__TASK REQUIREMENTS__. Before you finish, make sure every line below has been written out exactly.

__DATA SHOWN__.
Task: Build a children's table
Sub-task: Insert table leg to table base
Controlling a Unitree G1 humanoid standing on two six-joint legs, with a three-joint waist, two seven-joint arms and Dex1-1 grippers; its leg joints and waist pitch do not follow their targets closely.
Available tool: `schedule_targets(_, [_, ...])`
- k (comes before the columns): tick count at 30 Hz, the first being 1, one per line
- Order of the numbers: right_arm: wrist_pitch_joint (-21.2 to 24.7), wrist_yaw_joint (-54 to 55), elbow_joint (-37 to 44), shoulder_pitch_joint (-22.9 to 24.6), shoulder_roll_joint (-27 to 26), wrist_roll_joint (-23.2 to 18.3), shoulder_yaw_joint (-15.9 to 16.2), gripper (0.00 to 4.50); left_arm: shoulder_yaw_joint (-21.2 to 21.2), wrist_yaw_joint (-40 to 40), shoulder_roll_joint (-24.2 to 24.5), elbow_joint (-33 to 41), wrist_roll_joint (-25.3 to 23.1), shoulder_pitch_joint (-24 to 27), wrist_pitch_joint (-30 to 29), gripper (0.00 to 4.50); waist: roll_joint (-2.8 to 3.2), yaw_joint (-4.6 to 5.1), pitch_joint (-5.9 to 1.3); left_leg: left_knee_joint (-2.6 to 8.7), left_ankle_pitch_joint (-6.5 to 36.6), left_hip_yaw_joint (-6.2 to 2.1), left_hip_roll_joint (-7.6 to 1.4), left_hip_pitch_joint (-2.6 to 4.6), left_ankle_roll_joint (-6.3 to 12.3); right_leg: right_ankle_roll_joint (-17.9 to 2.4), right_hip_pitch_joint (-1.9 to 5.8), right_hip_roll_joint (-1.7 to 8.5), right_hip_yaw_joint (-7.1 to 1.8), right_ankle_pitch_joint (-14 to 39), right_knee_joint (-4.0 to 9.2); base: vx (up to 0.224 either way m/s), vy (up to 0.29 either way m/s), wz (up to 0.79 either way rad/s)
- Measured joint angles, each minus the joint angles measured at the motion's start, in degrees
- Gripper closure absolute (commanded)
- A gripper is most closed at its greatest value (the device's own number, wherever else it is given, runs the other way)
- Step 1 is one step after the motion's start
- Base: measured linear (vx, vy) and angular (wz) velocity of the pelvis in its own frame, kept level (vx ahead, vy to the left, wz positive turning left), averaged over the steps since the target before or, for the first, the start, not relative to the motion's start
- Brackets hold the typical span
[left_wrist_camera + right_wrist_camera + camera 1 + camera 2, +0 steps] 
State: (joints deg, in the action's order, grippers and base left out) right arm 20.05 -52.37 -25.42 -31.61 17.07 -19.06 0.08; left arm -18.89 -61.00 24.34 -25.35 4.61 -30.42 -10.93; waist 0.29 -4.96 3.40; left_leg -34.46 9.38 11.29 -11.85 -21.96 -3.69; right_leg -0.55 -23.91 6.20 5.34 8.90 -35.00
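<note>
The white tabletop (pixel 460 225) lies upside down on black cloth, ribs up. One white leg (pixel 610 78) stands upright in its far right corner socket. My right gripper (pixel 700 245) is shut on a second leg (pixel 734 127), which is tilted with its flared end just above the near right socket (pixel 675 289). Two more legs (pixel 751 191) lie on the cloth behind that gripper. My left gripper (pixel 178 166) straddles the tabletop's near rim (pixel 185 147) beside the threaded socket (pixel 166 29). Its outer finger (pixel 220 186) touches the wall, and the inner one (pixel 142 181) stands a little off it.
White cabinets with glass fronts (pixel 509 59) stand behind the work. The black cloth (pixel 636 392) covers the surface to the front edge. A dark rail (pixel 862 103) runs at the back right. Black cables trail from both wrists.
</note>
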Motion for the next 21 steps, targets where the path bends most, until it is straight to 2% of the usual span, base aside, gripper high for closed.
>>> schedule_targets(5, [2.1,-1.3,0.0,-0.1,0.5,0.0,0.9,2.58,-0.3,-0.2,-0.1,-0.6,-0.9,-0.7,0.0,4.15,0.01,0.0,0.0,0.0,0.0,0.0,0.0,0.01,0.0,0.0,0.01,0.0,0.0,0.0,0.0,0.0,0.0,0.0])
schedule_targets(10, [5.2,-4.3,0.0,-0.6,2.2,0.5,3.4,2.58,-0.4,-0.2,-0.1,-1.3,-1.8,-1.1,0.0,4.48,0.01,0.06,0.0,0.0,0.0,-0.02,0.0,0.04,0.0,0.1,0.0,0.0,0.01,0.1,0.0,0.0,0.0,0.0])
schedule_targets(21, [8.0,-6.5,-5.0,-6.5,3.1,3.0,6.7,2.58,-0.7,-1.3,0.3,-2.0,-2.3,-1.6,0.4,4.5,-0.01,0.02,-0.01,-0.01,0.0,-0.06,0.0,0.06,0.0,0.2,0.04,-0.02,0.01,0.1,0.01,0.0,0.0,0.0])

__ANSWER TO THIS EXERCISE__.
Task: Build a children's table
Sub-task: Insert table leg to table base
Controlling a Unitree G1 humanoid standing on two six-joint legs, with a three-joint waist, two seven-joint arms and Dex1-1 grippers; its leg joints and waist pitch do not follow their targets closely.
Available tool: `schedule_targets(_, [_, ...])`
- k (comes before the columns): tick count at 30 Hz, the first being 1, one per line
- Order of the numbers: right_arm: wrist_pitch_joint (-21.2 to 24.7), wrist_yaw_joint (-54 to 55), elbow_joint (-37 to 44), shoulder_pitch_joint (-22.9 to 24.6), shoulder_roll_joint (-27 to 26), wrist_roll_joint (-23.2 to 18.3), shoulder_yaw_joint (-15.9 to 16.2), gripper (0.00 to 4.50); left_arm: shoulder_yaw_joint (-21.2 to 21.2), wrist_yaw_joint (-40 to 40), shoulder_roll_joint (-24.2 to 24.5), elbow_joint (-33 to 41), wrist_roll_joint (-25.3 to 23.1), shoulder_pitch_joint (-24 to 27), wrist_pitch_joint (-30 to 29), gripper (0.00 to 4.50); waist: roll_joint (-2.8 to 3.2), yaw_joint (-4.6 to 5.1), pitch_joint (-5.9 to 1.3); left_leg: left_knee_joint (-2.6 to 8.7), left_ankle_pitch_joint (-6.5 to 36.6), left_hip_yaw_joint (-6.2 to 2.1), left_hip_roll_joint (-7.6 to 1.4), left_hip_pitch_joint (-2.6 to 4.6), left_ankle_roll_joint (-6.3 to 12.3); right_leg: right_ankle_roll_joint (-17.9 to 2.4), right_hip_pitch_joint (-1.9 to 5.8), right_hip_roll_joint (-1.7 to 8.5), right_hip_yaw_joint (-7.1 to 1.8), right_ankle_pitch_joint (-14 to 39), right_knee_joint (-4.0 to 9.2); base: vx (up to 0.224 either way m/s), vy (up to 0.29 either way m/s), wz (up to 0.79 either way rad/s)
- Measured joint angles, each minus the joint angles measured at the motion's start, in degrees
- Gripper closure absolute (commanded)
- A gripper is most closed at its greatest value (the device's own number, wherever else it is given, runs the other way)
- Step 1 is one step after the motion's start
- Base: measured linear (vx, vy) and angular (wz) velocity of the pelvis in its own frame, kept level (vx ahead, vy to the left, wz positive turning left), averaged over the steps since the target before or, for the first, the start, not relative to the motion's start
- Brackets hold the typical span
[left_wrist_camera + right_wrist_camera + camera 1 + camera 2, +0 steps] 
State: (joints deg, in the action's order, grippers and base left out) right arm 20.05 -52.37 -25.42 -31.61 17.07 -19.06 0.08; left arm -18.89 -61.00 24.34 -25.35 4.61 -30.42 -10.93; waist 0.29 -4.96 3.40; left_leg -34.46 9.38 11.29 -11.85 -21.96 -3.69; right_leg -0.55 -23.91 6.20 5.34 8.90 -35.00
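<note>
The white tabletop (pixel 460 225) lies upside down on black cloth, ribs up. One white leg (pixel 610 78) stands upright in its far right corner socket. My right gripper (pixel 700 245) is shut on a second leg (pixel 734 127), which is tilted with its flared end just above the near right socket (pixel 675 289). Two more legs (pixel 751 191) lie on the cloth behind that gripper. My left gripper (pixel 178 166) straddles the tabletop's near rim (pixel 185 147) beside the threaded socket (pixel 166 29). Its outer finger (pixel 220 186) touches the wall, and the inner one (pixel 142 181) stands a little off it.
White cabinets with glass fronts (pixel 509 59) stand behind the work. The black cloth (pixel 636 392) covers the surface to the front edge. A dark rail (pixel 862 103) runs at the back right. Black cables trail from both wrists.
</note>
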Motion for the next 21 steps, targets where the path bends most, until it is straight to 2% of the usual span, base aside, gripper high for closed.
>>> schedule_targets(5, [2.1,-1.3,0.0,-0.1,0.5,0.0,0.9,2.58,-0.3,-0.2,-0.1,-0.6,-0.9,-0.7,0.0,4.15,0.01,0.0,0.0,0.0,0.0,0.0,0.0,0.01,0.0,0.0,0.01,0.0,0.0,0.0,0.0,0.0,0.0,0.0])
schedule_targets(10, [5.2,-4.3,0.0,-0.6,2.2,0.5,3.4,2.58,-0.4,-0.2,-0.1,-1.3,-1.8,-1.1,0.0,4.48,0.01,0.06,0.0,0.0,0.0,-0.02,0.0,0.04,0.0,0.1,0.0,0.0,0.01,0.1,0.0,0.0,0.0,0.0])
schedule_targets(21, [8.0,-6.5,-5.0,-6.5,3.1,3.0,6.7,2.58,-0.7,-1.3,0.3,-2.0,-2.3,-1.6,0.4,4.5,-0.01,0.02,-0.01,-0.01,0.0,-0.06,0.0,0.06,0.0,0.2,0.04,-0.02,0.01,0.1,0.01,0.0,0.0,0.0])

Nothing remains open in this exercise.